Tradurre il Don Chisciotte è molto più facile che parlare della traduzione del Don Chisciotte. Soprattutto tradurre il Don Chisciotte è più facile che parlare dell’atto del tradurre in genere, perché è un atto che si va eliminando mentre si fa. Come avanzare mettendo il piede nell’orma di chi precede. Parlare del tradurre è difficile perché in un certo senso è parlare dell’inesistente. Da qui la sensazione di inafferrabilità e astrattezza, nei casi peggiori inutilità, dei saggi puramente teorici. Ma abbiamo il tic dell’analisi, anche per quegli atti il cui pregio essenziale è la sintesi, come è la poesia. La traduzione è come un atto che è tutto solo farsi. Mentre si fa si nasconde e il cui punto di partenza, e di arrivo, dovrebbe essere il non esserci. Giocare continuamente con la propria identità, con l’esserci e il non esserci. Se il risultato è ottenuto, alla fine, il lavoro del traduttore appare come un velo sottile o come un vetro trasparente, incolore. Se la scrittura è immateriale, tradurre lo è doppiamente. E se il traduttore riesce nell’intento di sparire, ottiene su un altro livello, più in profondità, quello che socialmente ha già ottenuto, malgrado le apparenze.Tradurre è dire un’altra volta. Dire di nuovo una cosa detta da un altro, che secondo te vale la pena di ridire. È raccontare, prolungare un racconto. Scrivere sotto dettatura, nella lingua che ti è naturale, l’unica.
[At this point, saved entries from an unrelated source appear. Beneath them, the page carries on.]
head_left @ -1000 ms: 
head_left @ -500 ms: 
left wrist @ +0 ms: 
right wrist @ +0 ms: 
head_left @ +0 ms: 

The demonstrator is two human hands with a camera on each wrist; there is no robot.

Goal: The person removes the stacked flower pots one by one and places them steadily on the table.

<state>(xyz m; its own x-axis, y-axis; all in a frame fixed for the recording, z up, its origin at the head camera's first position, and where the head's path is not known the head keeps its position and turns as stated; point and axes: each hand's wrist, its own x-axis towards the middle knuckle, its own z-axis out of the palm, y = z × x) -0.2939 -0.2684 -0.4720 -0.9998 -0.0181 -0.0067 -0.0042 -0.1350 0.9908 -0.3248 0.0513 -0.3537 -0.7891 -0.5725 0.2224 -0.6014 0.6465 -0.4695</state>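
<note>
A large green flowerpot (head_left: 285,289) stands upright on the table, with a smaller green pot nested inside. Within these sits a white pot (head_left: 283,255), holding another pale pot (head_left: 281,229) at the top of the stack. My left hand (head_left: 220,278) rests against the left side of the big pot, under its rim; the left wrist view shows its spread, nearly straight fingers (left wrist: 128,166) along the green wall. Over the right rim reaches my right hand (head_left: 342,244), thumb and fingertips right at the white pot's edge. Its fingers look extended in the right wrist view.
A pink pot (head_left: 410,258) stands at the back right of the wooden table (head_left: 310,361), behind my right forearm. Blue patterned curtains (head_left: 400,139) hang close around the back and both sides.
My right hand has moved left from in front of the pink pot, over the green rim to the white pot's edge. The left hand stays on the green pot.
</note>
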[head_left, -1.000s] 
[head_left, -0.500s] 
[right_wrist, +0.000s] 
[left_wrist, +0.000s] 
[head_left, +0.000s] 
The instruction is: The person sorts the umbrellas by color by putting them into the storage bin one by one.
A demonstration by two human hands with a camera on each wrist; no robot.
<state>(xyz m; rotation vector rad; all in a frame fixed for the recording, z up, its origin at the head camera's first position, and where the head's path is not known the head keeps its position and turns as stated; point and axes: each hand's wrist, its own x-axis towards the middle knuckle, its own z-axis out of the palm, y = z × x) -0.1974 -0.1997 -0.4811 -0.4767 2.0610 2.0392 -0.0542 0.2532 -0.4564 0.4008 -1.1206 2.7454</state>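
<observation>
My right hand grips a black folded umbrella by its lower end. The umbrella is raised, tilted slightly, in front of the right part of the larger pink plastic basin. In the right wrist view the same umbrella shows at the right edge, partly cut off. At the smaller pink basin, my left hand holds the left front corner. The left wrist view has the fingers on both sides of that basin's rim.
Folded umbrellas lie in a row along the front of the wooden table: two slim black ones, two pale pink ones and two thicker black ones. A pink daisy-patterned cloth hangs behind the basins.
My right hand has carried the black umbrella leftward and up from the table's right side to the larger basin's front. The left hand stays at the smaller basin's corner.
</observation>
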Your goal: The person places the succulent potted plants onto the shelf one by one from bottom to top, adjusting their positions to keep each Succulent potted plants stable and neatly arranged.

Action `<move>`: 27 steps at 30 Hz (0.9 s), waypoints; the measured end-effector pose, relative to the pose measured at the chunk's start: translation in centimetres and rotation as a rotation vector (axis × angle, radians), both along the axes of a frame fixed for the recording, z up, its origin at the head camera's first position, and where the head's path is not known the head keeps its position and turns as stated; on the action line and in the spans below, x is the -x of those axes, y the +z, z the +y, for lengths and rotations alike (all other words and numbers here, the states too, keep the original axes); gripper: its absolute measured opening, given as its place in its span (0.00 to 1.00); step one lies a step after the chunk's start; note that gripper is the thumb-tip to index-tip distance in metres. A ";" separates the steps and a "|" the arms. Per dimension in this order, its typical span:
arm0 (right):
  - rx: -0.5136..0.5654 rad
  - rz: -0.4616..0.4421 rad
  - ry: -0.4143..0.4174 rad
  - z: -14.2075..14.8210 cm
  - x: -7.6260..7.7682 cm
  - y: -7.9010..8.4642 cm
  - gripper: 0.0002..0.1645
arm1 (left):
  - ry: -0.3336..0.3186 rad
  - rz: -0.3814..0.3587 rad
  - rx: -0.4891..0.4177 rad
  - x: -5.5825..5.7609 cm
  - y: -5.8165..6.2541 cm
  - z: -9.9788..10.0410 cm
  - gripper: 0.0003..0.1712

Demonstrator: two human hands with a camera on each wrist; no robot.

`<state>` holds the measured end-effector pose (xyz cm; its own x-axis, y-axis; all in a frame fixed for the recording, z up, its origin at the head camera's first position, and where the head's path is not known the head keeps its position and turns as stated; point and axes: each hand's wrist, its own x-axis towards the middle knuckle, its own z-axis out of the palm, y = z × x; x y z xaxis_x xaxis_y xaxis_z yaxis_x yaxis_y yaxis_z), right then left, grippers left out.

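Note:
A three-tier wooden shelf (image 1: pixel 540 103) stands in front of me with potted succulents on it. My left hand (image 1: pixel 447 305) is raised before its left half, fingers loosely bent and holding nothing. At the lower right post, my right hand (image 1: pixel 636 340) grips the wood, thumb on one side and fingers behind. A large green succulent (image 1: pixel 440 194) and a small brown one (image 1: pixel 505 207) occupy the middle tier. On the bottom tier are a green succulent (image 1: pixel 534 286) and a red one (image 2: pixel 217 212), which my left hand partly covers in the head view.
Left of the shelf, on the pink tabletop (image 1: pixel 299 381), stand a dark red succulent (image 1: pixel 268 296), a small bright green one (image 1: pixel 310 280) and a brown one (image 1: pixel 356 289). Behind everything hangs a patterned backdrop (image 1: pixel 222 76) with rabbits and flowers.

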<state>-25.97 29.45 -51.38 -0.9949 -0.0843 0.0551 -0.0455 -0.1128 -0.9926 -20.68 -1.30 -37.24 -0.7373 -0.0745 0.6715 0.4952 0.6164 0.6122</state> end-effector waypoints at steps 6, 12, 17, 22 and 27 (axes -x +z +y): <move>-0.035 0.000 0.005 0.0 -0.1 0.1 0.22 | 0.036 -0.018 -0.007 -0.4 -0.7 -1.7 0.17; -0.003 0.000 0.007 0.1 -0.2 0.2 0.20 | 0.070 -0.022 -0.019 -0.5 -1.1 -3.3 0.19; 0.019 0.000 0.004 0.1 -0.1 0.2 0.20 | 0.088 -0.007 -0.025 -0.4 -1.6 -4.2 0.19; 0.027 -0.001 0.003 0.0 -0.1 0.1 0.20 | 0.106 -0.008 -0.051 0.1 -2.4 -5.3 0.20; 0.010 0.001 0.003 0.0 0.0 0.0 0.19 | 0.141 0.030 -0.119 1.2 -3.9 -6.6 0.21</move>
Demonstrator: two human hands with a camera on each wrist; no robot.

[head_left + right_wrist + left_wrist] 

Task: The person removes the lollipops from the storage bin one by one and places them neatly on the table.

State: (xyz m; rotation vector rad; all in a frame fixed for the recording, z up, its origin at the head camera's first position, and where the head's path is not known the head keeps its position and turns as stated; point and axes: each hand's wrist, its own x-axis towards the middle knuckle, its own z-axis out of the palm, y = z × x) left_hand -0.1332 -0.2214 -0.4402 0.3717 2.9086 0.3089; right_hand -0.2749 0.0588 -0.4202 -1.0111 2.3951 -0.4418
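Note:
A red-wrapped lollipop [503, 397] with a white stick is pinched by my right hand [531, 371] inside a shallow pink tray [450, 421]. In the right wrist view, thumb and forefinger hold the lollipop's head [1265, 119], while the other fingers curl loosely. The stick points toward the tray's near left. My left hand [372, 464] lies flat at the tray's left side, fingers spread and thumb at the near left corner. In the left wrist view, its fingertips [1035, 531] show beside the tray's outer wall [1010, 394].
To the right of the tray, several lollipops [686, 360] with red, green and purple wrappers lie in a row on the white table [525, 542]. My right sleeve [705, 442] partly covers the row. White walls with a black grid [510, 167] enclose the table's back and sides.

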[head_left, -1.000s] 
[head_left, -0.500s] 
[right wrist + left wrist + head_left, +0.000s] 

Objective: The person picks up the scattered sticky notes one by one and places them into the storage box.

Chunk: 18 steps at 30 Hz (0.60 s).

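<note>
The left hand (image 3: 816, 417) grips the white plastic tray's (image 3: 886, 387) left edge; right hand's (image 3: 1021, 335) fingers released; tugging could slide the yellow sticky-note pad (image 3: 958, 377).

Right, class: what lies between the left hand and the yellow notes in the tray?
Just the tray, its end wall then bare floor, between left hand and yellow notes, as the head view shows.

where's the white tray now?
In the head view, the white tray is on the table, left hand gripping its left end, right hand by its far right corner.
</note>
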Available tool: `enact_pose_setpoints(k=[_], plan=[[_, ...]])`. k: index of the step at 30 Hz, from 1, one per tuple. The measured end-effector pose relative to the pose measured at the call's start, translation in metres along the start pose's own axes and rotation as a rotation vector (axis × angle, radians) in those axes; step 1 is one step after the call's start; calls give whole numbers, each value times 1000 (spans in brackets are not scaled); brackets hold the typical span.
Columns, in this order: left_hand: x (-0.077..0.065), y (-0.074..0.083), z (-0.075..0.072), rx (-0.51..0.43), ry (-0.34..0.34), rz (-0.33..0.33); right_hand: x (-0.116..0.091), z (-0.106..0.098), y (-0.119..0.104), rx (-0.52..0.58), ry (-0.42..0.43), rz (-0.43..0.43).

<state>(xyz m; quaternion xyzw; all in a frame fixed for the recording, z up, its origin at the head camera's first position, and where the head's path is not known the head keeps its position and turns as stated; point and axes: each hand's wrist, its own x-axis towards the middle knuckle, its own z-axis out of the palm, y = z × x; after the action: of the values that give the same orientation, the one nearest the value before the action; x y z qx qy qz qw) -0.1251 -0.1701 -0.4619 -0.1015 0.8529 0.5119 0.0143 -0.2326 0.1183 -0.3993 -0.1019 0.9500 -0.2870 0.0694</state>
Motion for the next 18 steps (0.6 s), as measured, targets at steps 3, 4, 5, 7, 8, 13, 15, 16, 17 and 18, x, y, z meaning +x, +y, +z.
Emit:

Tradurre è attraversare. È leggere un libro tredici volte, due o tre volte prima, sei durante, e quattro dopo. Tradurre è il sogno del citatore: la citazione più lunga possibile del libro che vuoi citare. Se copi L’educazione sentimentale, quasi con le lentezze della scrittura originale (o più lentamente), alla fine del tuo lavoro hai scritto L’educazione sentimentale. Ogni tanto pensi che traduci per quattro o cinque persone. O per una o due. Lo pensi ogni tanto ma in profondità e con la certezza che sia così. Ti conducono quei due o tre: ti sollevano e ti portano e tu non devi fare niente.Tradurre è un atto che assomiglia ai più essenziali atti della vita. Agli atti, ai gesti, che ci mettono in contatto col fuori da noi. Non facciamo che tradurre costantemente il mondo che è fuori nel mondo che abbiamo dentro, e viceversa. Quando guardo, traduco. Traduco quando ascolto. Quando parlo. Le parole, sono il noi fuori di noi. Con le parole tocchiamo il mondo, e il mondo può toccarci. Sono come un tatto pubblico. Un surrogato del tatto. Quando traduci senti che puoi essere gli altri e che gli altri, di là dalle differenze, sono te.